* **WHAT IS NEEDED**:
Take every line in the entries that includes the word "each" and copy it.

☆ ☆ ☆ ☆ ☆ ☆ ☆

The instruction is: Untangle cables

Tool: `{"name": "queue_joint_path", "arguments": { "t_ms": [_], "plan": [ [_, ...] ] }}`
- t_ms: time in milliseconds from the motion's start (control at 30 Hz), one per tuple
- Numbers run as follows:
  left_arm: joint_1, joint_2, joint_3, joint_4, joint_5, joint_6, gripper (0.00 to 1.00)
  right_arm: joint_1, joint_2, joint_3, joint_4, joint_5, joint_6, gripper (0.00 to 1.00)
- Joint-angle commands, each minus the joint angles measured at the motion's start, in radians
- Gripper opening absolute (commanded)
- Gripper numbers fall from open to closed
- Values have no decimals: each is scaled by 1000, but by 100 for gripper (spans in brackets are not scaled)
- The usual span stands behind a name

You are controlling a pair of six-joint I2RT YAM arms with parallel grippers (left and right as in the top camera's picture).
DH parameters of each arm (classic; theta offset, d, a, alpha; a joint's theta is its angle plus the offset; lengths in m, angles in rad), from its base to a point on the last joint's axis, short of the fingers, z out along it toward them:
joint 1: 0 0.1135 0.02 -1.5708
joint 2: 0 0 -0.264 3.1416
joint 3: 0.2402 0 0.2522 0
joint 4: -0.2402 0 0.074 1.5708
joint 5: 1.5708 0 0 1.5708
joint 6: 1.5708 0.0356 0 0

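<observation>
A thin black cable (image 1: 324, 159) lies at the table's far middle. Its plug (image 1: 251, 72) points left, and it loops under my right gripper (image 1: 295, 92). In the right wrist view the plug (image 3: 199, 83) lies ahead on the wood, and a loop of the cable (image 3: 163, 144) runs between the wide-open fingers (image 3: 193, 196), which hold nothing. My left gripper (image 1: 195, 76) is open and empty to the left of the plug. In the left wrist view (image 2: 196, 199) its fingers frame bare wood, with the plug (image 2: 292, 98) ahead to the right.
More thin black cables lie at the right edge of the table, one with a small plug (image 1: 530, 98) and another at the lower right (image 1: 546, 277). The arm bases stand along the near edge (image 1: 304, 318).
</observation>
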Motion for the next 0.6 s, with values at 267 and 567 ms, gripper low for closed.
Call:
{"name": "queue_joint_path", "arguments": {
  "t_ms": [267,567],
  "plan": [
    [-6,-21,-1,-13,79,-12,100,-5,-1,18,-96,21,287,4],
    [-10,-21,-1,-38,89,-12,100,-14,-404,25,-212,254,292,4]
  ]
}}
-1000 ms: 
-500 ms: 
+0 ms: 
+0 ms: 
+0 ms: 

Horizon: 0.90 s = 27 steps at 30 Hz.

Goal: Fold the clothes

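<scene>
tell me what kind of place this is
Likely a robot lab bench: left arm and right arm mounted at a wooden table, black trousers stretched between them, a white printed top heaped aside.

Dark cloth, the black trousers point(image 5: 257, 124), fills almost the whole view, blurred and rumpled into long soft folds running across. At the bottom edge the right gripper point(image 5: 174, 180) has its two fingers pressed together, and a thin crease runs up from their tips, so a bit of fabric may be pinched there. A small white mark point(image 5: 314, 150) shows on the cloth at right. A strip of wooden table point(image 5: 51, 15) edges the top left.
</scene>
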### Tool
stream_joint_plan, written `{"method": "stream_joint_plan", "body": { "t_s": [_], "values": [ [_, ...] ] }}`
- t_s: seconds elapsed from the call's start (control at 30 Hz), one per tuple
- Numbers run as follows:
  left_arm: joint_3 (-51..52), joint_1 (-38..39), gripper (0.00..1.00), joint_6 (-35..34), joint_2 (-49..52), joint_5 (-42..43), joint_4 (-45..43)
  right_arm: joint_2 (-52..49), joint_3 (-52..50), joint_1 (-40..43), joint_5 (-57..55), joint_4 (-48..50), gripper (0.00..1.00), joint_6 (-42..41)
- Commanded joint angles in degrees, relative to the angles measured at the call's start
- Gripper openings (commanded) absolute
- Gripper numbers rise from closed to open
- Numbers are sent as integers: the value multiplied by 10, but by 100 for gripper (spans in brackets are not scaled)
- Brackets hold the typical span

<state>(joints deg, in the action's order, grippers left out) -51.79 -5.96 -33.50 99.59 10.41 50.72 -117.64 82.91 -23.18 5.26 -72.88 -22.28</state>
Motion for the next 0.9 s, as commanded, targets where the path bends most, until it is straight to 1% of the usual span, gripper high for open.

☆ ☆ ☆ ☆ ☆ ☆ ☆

* **YOUR SOLUTION**:
- Joint-angle commands, each minus the joint angles measured at the motion's start, in radians
- Values have no decimals: each is scaled by 1000, but by 100 for gripper (spans in brackets are not scaled)
DH parameters of each arm (classic; theta offset, d, a, alpha; a joint's theta is its angle plus the offset; lengths in m, angles in rad), from its base to a point on the last joint's axis, short of the fingers, z out along it toward them:

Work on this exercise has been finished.